Meanwhile, unlike traditional entertainment providers, its pool of new content is showing no signs of drying up - thanks to its strategy of filming entire series of shows and dropping them as a whole.
Ted Sarandos, who was this week named co-CEO, recently said the 2020 slate of series and films were "largely shot". Netflix was "actually pretty deep into our 2021 slate".
But, things may not be as rosy as they seem. In after-hours trading, shares in the company plunged as much as 10pc. Investors, it seems, are getting nervous - perhaps with good reason.
In its latest results on Thursday, Netflix issued a tepid outlook. The past few quarters may have been strong, but countries were now emerging from lockdowns. "Growth is slowing as consumers get through the initial shock of Covid and social restrictions," Netflix said.
The company was now expecting to add 2.5m subscribers in the period to the end of September, compared to 6.8m the same period a year earlier.
Some were not too surprised. After all, says Sophie Lund-Yates, an analyst at Hargreaves Lansdown, "if you haven't subscribed to Netflix during lockdown, the chances are you never will".
This may be true. Netflix admits that it hasn't attracted a whole new set of completely different consumers in the period. In fact, in its earnings call, it said those joining in the past few months have been very similar to its normal viewerships. They "look very much like our pre-existing members", chief financial officer Spencer Neumann said.
The question then is whether we have already reached peak Netflix. Experts have previously suggested that there is a wall for Netflix, with countries such as the US now around ten years from peak TV penetration and peak pay TV usage. They say this could mean that those who would shift to streaming from traditional TV have already done so.
Not only that, but the pool of options for consumers shifting to online entertainment is growing.
Now, Netflix is having to compete against not only Amazon Prime Video, but also Disney+, HBO Max and Apple TV+.
Netflix is clearly still the one to beat. Last year, more than 11 million households across the UK had a Netflix account - dwarfing the number who had an Amazon Prime account (6 million) or a Now TV account (1.6 million).
Yet, its rivals appear to be gaining ground. A recent survey out from the US suggested that Disney+ was already scoring better on consumer satisfaction than Netflix. High-profile shows such as the release of stage show Hamilton on Disney+ may draw others away.

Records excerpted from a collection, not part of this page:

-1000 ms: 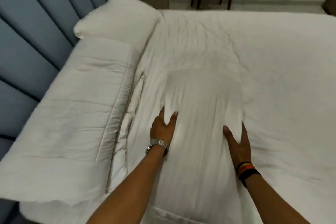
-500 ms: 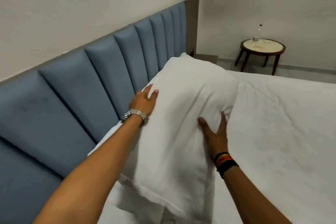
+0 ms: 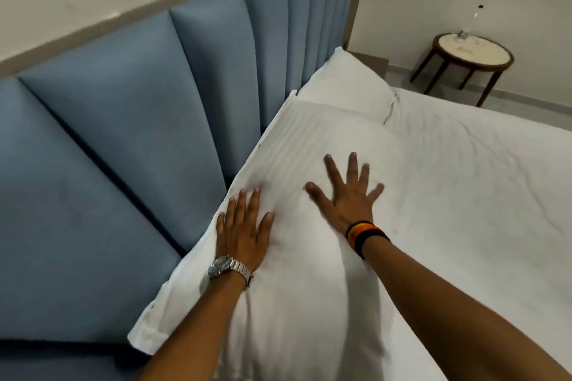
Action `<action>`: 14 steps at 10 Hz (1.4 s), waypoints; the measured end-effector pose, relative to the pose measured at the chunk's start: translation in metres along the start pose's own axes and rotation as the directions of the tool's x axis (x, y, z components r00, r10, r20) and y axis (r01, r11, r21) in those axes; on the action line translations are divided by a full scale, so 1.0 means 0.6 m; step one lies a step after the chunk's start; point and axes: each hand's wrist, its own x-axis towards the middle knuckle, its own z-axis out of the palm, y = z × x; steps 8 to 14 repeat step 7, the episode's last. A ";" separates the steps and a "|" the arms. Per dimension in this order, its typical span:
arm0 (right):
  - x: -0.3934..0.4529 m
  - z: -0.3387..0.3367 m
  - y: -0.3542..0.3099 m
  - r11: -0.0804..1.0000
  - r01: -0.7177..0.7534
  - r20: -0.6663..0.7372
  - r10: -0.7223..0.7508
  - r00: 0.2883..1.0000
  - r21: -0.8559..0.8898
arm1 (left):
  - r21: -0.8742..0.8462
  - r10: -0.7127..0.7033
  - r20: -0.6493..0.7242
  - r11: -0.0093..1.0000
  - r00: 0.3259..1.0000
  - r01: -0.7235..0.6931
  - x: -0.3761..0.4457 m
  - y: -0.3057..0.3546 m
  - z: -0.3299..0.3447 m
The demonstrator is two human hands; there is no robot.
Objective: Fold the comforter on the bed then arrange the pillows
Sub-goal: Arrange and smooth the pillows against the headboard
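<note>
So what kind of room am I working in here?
Most likely a hotel or guest bedroom: a padded blue headboard against the wall, a bed in plain white sheets with two white pillows, and a small round side table in the corner.

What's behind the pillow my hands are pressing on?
Behind the near pillow stands the blue padded headboard; a second pillow lies at its far end. Whatever lies beneath is covered.
</note>
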 end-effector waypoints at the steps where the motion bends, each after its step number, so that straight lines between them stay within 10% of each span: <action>1: 0.037 0.068 -0.005 0.993 -0.008 0.052 0.014 0.999 -0.121 | 0.012 -0.002 -0.031 1.000 1.000 0.002 0.014 -0.026 0.043; 4: 0.037 0.057 0.024 0.994 -0.025 0.118 0.037 0.992 -0.103 | 0.024 -0.023 0.035 0.999 0.999 0.023 0.021 -0.016 0.060; 7: -0.248 -0.109 0.004 0.873 0.048 -0.181 0.046 0.982 0.485 | -0.018 0.158 -0.093 0.987 0.983 -0.160 0.064 0.202 -0.211; 14: -0.248 -0.109 0.004 0.873 0.048 -0.181 0.046 0.982 0.485 | -0.018 0.158 -0.093 0.987 0.983 -0.160 0.064 0.202 -0.211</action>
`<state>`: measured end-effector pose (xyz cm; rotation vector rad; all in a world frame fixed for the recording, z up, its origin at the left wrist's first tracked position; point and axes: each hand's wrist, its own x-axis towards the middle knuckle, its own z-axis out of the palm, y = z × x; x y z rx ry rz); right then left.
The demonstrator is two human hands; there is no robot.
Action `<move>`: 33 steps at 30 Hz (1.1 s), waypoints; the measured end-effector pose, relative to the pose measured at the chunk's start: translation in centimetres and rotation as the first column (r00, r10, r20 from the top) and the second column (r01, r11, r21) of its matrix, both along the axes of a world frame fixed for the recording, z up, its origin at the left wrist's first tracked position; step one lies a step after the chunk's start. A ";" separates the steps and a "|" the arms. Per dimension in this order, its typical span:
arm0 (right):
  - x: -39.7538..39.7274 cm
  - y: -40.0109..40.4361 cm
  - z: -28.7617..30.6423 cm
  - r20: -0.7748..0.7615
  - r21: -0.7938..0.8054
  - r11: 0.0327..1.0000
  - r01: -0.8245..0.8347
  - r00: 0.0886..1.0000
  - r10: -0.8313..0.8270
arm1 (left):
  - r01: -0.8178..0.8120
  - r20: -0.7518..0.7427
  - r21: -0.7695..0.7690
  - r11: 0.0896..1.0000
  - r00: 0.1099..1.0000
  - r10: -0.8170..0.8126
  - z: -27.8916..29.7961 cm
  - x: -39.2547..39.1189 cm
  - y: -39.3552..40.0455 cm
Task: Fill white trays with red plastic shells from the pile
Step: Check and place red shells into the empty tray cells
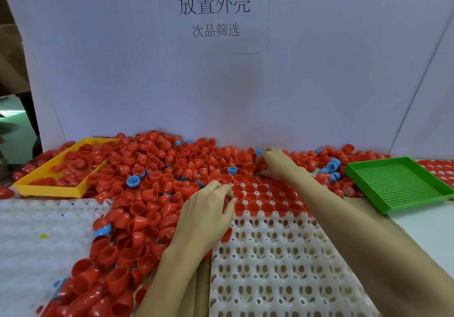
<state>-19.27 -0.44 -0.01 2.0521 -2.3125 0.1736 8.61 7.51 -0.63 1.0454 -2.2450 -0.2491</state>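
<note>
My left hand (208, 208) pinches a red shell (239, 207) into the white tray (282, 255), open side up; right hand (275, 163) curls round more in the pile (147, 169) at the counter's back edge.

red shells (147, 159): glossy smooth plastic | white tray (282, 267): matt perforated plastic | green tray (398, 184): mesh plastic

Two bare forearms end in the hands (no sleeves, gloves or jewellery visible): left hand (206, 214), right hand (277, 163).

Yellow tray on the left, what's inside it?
The yellow tray holds loose red shells scattered over its floor. Whatever lies beneath them is covered. More shells are heaped against its right side.
</note>
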 end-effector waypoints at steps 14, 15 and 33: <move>2.1 10.0 3.1 0.508 -0.336 0.942 0.027 0.847 0.157 | 0.082 -0.156 0.030 0.996 0.985 -0.077 0.0 -0.8 0.4; 3.0 11.5 2.8 0.556 -0.323 0.946 0.016 0.812 0.176 | 0.142 -0.223 0.075 0.987 0.967 -0.123 0.1 -1.0 0.5; 6.4 18.8 0.0 0.555 -0.472 0.849 -0.237 0.669 0.495 | 0.547 -0.479 0.550 0.632 0.826 -0.298 0.2 -1.6 1.8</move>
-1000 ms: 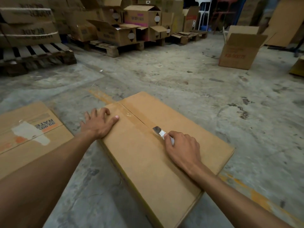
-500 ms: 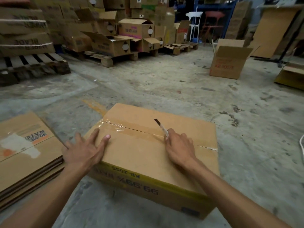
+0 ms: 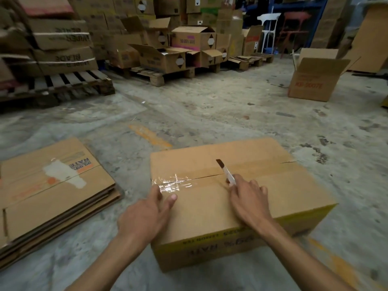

There is an "intensifying level of competition at a time when consumer budgets are becoming more stretched due to the economic impact of the coronavirus crisis," analyst Ian Whittaker says.
Still, it may be too early to throw doubt on Netflix's growth plans. After all, it has experienced difficulties before. Last year, it reported a loss of US subscribers in one quarter, for the first time in eight years, leading to speculation the site as a whole was on the decline. Clearly, that has not manifested.
What's more, what TikTok has recently shown is that there is a growing market for online content, its user numbers having swelled in the past few months. As those younger consumers come to the age where they're paying their own bills, the likelihood is they will be wanting to pay for online streaming services.
Whether this will be Netflix remains to be seen. Surveys have suggested there may not be one winner, showing that those who use streaming sites sign up to more than three on average.
Netflix, itself, seems acutely aware of this mass of future users. "The growth opportunity is as big as ever," Neumann told analysts on the call last night. "There's just the near-term pull forward."
Last night's figures may have sparked a share sell-off - but the fact remains that, in such uncertain times, Netflix may be a better bet than others.